Problem details
Out of the listing below, copy every line that carries the string "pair".

********************

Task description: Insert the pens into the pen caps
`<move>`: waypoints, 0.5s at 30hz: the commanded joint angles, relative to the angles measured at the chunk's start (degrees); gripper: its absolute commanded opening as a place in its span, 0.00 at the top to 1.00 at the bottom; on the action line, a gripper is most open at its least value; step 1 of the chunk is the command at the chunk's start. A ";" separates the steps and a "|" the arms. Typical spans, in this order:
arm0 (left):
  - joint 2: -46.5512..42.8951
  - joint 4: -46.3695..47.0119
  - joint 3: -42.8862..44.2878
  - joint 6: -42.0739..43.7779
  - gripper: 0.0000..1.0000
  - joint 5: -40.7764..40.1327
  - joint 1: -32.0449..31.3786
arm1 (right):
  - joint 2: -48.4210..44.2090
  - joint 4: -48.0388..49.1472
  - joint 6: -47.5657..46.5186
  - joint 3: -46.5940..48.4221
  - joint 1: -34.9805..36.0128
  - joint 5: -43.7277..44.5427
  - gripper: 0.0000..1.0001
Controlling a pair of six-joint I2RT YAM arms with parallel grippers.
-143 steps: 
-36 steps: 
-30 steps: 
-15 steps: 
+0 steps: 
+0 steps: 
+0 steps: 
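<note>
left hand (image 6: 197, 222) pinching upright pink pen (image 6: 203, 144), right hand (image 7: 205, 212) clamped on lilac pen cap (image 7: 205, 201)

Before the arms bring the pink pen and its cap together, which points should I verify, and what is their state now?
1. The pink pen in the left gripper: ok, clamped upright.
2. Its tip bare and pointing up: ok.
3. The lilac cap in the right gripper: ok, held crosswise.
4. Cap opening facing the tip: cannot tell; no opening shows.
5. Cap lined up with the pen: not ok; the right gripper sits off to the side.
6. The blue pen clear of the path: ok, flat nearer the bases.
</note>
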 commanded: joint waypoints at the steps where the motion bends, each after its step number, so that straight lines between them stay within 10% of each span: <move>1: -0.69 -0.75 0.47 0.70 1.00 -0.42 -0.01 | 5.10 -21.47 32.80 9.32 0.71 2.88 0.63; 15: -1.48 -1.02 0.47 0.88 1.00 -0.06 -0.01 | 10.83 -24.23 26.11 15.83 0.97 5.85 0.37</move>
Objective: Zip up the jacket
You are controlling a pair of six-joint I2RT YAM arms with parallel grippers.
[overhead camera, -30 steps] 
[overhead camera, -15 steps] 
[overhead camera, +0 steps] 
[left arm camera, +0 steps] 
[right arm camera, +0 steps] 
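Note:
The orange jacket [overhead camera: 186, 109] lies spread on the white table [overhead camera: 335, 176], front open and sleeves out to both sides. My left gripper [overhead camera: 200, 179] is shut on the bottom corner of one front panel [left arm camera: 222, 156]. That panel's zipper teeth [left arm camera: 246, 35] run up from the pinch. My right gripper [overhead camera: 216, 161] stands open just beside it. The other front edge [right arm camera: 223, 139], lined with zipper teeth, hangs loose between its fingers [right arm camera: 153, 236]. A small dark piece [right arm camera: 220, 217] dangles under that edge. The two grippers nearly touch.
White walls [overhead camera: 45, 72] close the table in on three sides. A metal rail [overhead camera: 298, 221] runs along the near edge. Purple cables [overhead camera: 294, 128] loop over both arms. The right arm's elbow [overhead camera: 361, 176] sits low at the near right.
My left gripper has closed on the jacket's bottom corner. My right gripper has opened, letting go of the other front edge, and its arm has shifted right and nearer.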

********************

Result
Controlling a pair of six-joint I2RT YAM arms with parallel grippers.
You are controlling a pair of six-joint I2RT YAM arms with parallel grippers.

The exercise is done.